I Marrano sono una rock band originaria di Rimini nata nel 2015 da Andrea, Daniele e Nicola. Alle spalle hanno un disco e un’intensa attività live. Anticipato dal singolo Golf, Perdere è il loro nuovo album.

In download esclusivo per TRAKS (qui sopra) c’è la traccia di apertura del disco, Pioggia del diavolo.

Marrano traccia per traccia

Si parte con il ritmo battente di Pioggia del diavolo e con una voglia di aggressione piuttosto chiara, pur immersa in sonorità che hanno riferimenti rock internazionali molto distinti.

Chitarra a distesa e un po’ di Placebo sullo sfondo di Blue Whale, una balena blu che scarica con voluttà i propri impulsi elettrici (e alcolici).

Drumming sempre molto vivo e qualche ambiguità nel cantato di Golf, altro pezzo che non si tira indietro né quando c’è da urlare, né quando c’è bisogno di fare fuoco e fiamme a livello sonoro.

Si placano un po’ i sentimenti distruttivi con L’odore del distacco, che non è propriamente una ballad: più un passaggio oscuro attraverso il quale transita l’album.

Ma si torna a pestare duro presto, anzi subito: c’è ancora rancore da scaricare con Oceano dei vivi, che può far pensare un po’ alla new Wave italiana anni ‘90, ma anche ai Verdena.

E’ un addio, un po’ drogato e molto elettrico, quello che si celebra con potenza all’interno di Quattro Venti.

Gente prosegue l’assalto, rispettando gli stilemi del rock, quasi del metal più fiammeggiante, ma con tendenze taglienti e acide. Storie di provincia narrate con astio.

Velocità punk quelle che si consumano all’interno di Amore liquido, particolarmente frenetica, corale e rapida.

A Sam piace l’ospedale, e di questi tempi è cosa che suona particolarmente sinistra. Ma la narrazione si dipana in modo piuttosto obliquo, sempre condita da cascate di chitarre.

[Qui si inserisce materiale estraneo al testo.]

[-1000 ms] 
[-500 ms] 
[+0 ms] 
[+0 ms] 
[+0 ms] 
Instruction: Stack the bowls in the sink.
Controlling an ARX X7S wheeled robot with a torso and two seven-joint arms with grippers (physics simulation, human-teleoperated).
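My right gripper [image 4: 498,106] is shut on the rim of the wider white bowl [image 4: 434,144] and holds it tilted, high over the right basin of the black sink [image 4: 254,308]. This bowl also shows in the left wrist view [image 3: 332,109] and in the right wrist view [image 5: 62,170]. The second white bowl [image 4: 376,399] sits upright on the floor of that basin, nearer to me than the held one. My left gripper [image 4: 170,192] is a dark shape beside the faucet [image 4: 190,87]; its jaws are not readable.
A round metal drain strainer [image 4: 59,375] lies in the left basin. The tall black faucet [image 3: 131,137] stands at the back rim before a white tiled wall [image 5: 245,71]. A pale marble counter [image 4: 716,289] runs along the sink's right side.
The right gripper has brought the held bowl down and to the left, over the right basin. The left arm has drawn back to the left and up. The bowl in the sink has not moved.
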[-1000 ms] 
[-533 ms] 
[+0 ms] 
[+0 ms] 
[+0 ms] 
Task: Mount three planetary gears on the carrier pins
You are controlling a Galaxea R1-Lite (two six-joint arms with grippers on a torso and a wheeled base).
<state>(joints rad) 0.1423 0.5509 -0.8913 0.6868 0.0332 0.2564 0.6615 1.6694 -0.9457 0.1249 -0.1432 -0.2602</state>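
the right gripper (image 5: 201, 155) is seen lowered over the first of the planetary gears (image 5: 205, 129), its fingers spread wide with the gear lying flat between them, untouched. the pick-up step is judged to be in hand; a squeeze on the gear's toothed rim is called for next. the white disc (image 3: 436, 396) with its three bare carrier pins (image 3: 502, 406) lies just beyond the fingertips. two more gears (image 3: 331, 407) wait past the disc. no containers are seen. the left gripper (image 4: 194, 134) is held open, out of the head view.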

Si chiude, un po’ sorprendentemente, con il brano più malinconico e tenue del disco, A perdere, quasi un brano indie pop messo a conclusione di un disco che va da tutt’altra parte. Certo anche qui le chitarre si fanno sentire, ma l’atteggiamento lascia intravvedere anche facce diverse e possibili della band.

Ottimo lavoro e ottima conferma quella dei Marrano, che non lesinano certo gli sforzi per fornire una via (romagnola?) al rock intenso ma non troppo passatista. Anzi le urla e le schitarrate suonano particolarmente giovani e attuali, contribuendo a un disco agile, ricco e pieno.